Content starts

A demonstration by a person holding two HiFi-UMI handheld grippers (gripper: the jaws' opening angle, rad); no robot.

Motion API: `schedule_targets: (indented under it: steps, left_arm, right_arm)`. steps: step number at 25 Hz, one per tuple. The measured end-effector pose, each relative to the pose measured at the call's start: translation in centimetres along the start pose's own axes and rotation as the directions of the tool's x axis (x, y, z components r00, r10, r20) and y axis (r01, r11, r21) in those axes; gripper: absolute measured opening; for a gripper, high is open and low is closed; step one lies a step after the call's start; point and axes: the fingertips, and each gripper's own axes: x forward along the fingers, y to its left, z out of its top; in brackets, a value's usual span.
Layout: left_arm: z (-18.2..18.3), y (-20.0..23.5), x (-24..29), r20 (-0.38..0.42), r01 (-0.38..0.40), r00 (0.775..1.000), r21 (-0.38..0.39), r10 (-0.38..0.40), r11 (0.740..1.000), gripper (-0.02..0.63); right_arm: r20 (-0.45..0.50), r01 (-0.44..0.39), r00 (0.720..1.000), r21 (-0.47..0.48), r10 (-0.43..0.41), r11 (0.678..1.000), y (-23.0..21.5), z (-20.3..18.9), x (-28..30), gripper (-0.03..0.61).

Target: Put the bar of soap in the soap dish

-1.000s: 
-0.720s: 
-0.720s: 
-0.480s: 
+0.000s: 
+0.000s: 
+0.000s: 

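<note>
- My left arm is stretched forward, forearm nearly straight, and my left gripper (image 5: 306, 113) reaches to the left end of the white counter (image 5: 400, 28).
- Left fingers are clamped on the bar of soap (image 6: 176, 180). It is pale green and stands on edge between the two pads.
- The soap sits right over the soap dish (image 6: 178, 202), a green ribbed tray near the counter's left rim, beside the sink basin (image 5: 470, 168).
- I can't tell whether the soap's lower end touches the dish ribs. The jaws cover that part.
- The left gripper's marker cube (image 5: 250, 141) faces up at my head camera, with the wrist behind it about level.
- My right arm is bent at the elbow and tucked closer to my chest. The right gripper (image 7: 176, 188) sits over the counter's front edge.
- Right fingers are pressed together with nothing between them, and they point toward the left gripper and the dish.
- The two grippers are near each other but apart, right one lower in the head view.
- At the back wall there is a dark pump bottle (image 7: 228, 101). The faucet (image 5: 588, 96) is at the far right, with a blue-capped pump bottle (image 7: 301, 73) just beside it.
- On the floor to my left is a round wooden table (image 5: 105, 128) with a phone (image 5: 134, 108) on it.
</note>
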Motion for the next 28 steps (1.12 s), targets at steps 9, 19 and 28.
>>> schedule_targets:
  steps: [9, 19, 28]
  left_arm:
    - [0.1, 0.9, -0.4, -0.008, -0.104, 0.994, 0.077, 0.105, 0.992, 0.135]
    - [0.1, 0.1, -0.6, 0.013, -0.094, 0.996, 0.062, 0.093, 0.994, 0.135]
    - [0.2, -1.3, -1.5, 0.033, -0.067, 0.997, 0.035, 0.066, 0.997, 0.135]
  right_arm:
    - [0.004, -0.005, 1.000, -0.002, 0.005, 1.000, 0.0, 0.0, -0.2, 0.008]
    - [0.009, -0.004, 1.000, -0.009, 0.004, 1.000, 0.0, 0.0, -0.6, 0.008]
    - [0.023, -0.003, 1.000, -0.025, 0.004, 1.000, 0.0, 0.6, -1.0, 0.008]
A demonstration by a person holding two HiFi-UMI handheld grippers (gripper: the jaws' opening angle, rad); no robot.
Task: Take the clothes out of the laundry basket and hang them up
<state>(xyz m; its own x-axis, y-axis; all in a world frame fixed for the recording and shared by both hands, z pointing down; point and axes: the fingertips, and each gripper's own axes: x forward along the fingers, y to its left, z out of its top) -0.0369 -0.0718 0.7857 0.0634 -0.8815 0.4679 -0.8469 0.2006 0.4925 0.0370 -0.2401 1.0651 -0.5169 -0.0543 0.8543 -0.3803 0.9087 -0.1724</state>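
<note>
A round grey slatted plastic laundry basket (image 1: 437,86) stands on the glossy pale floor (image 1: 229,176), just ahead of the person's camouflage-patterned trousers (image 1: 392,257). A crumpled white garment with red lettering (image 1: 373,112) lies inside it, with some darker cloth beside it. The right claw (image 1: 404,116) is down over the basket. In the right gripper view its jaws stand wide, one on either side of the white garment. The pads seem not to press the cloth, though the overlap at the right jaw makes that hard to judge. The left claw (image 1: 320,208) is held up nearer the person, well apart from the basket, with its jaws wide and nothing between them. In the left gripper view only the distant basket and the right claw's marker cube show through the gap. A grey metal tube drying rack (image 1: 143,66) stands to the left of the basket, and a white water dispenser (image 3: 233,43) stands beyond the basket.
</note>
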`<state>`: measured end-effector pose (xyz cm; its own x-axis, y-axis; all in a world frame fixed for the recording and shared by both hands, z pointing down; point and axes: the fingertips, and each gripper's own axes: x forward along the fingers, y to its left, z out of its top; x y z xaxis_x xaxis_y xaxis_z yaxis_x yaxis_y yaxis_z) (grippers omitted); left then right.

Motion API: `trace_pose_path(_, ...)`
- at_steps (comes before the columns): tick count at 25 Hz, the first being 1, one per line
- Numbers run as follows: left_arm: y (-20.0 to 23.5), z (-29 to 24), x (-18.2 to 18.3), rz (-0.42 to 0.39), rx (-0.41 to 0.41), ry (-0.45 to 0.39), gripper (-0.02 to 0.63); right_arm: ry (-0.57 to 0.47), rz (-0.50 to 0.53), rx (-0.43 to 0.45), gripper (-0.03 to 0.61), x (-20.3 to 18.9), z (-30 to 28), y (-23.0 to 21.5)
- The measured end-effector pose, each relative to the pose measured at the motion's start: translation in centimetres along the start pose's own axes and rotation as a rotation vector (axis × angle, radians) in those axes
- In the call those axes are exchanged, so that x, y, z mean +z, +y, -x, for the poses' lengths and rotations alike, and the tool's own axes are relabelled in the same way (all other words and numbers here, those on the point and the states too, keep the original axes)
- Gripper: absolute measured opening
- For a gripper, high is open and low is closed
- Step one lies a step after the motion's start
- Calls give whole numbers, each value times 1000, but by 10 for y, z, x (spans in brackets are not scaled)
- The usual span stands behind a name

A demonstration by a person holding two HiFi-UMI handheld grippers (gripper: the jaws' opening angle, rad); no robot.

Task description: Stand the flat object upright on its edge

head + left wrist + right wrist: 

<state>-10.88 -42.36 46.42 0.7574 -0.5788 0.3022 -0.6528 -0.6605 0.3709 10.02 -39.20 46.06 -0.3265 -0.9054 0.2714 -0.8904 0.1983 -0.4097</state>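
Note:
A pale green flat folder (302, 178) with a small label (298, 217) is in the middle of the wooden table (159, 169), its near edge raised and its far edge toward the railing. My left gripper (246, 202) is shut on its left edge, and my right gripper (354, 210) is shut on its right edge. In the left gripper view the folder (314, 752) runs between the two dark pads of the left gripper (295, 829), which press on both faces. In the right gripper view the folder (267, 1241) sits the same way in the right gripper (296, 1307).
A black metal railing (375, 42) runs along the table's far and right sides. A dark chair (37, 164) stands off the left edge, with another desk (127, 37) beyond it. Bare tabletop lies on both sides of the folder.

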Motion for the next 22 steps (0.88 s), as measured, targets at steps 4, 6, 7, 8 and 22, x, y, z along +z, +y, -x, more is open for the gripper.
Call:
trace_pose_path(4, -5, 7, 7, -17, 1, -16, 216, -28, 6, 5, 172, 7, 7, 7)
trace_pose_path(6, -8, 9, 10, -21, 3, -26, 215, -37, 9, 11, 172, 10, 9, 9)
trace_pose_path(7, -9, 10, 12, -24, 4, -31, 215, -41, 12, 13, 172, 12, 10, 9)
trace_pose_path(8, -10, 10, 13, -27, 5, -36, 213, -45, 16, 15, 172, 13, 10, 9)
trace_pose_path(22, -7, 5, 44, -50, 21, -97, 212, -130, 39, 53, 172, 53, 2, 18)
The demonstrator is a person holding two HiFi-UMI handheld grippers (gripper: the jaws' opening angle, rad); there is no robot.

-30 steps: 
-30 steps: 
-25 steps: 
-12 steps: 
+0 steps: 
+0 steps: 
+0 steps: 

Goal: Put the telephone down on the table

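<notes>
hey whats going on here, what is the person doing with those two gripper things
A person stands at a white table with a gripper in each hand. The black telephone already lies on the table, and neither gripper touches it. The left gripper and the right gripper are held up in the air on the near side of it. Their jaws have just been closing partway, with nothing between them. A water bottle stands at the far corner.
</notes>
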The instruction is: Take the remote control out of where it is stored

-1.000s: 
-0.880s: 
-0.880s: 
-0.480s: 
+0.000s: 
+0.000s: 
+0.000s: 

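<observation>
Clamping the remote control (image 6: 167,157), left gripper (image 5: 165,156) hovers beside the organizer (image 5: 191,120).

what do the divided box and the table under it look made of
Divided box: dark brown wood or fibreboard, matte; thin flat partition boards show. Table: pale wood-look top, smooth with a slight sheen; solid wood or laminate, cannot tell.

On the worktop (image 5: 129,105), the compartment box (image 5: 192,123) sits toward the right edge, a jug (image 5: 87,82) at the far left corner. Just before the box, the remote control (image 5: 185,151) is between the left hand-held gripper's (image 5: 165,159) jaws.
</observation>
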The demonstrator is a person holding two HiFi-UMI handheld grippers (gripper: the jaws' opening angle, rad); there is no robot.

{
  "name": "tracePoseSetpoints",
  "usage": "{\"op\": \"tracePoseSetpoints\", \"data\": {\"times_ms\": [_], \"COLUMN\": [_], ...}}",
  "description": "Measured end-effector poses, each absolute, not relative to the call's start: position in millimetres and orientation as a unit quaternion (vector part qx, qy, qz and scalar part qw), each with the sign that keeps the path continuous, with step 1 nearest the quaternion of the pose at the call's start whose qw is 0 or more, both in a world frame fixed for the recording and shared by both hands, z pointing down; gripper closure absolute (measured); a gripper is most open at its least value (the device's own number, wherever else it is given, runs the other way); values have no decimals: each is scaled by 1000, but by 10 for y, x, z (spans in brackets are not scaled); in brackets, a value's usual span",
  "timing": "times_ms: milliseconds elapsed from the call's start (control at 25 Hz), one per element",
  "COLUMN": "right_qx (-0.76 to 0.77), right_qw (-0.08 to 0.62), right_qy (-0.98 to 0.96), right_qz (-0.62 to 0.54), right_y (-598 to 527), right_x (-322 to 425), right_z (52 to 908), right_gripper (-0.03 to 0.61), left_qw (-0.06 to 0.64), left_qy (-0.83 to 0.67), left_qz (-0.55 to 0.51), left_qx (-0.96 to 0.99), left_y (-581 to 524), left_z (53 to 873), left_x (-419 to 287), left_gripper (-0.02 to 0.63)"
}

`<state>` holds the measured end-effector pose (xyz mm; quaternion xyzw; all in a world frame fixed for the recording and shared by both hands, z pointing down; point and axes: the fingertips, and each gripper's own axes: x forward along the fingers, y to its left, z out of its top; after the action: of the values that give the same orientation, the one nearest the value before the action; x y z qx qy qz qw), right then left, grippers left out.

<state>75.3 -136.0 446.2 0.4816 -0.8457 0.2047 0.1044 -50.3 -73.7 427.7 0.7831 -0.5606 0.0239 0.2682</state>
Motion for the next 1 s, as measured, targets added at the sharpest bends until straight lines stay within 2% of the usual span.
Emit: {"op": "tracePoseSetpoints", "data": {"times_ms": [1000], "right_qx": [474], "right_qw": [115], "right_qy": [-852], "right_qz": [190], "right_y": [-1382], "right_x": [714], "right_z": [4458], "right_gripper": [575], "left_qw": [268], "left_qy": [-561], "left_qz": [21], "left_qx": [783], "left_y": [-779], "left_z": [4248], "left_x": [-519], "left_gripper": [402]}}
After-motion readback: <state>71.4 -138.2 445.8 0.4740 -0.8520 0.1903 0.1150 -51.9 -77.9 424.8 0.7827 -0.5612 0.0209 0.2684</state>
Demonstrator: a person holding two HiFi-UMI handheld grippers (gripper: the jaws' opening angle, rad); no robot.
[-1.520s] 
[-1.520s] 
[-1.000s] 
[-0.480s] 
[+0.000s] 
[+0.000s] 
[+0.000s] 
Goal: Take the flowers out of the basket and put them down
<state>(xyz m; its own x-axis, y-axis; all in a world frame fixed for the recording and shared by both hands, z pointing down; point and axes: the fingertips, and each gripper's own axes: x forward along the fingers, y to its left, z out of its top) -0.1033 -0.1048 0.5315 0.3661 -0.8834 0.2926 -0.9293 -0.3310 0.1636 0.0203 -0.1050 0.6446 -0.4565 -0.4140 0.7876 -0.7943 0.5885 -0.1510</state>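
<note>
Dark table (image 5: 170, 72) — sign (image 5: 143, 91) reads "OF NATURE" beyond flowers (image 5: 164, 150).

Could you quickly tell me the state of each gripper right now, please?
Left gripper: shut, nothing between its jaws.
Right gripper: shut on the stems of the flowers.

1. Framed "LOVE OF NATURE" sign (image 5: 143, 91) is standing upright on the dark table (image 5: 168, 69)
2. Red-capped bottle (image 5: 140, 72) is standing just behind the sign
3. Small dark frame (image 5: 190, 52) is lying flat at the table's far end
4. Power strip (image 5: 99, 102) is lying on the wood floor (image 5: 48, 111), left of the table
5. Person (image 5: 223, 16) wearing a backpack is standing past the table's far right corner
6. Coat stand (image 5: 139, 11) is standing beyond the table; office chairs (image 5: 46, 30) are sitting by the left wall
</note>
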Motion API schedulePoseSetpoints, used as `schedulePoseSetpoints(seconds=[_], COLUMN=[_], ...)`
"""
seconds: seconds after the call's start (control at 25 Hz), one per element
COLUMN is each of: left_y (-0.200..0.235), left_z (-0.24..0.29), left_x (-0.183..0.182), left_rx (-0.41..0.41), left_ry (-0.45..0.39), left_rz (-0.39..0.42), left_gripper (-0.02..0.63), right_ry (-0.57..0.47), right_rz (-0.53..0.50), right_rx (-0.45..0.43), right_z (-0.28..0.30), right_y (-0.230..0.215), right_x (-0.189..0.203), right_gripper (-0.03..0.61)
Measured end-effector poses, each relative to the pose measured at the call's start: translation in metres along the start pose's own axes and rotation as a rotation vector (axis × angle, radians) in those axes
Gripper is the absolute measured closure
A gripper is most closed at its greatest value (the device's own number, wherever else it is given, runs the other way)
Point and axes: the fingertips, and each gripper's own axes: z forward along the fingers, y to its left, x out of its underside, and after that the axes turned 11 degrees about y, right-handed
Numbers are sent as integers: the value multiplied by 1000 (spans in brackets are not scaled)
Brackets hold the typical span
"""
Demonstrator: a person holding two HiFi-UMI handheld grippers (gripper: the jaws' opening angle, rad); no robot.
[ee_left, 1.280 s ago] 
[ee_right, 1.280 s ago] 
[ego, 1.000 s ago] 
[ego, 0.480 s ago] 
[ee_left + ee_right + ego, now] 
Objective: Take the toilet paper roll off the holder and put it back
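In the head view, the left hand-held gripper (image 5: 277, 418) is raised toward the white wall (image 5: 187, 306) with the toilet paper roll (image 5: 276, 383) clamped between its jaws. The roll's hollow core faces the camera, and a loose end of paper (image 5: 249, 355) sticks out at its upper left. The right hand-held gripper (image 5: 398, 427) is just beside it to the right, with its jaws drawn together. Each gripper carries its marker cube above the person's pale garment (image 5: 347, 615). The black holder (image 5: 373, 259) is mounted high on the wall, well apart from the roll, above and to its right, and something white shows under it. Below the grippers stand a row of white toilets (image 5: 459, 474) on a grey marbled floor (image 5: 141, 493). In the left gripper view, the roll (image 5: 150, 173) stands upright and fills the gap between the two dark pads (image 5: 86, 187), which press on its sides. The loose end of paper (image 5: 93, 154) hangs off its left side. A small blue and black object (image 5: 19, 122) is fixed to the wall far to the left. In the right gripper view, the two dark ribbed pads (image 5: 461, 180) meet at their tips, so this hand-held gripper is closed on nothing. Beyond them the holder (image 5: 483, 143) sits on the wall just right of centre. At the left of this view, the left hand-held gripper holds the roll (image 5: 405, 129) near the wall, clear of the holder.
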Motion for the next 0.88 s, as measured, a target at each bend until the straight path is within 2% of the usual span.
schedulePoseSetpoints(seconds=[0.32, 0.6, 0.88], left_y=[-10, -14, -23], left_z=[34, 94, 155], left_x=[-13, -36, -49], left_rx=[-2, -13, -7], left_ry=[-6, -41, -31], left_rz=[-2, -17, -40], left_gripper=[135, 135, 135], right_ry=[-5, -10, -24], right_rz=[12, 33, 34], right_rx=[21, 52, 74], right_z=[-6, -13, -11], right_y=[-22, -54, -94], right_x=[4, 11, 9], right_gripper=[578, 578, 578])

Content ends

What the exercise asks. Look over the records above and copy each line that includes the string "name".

Finished task.
- The usual span stands behind a name
  "name": "tracePoseSetpoints",

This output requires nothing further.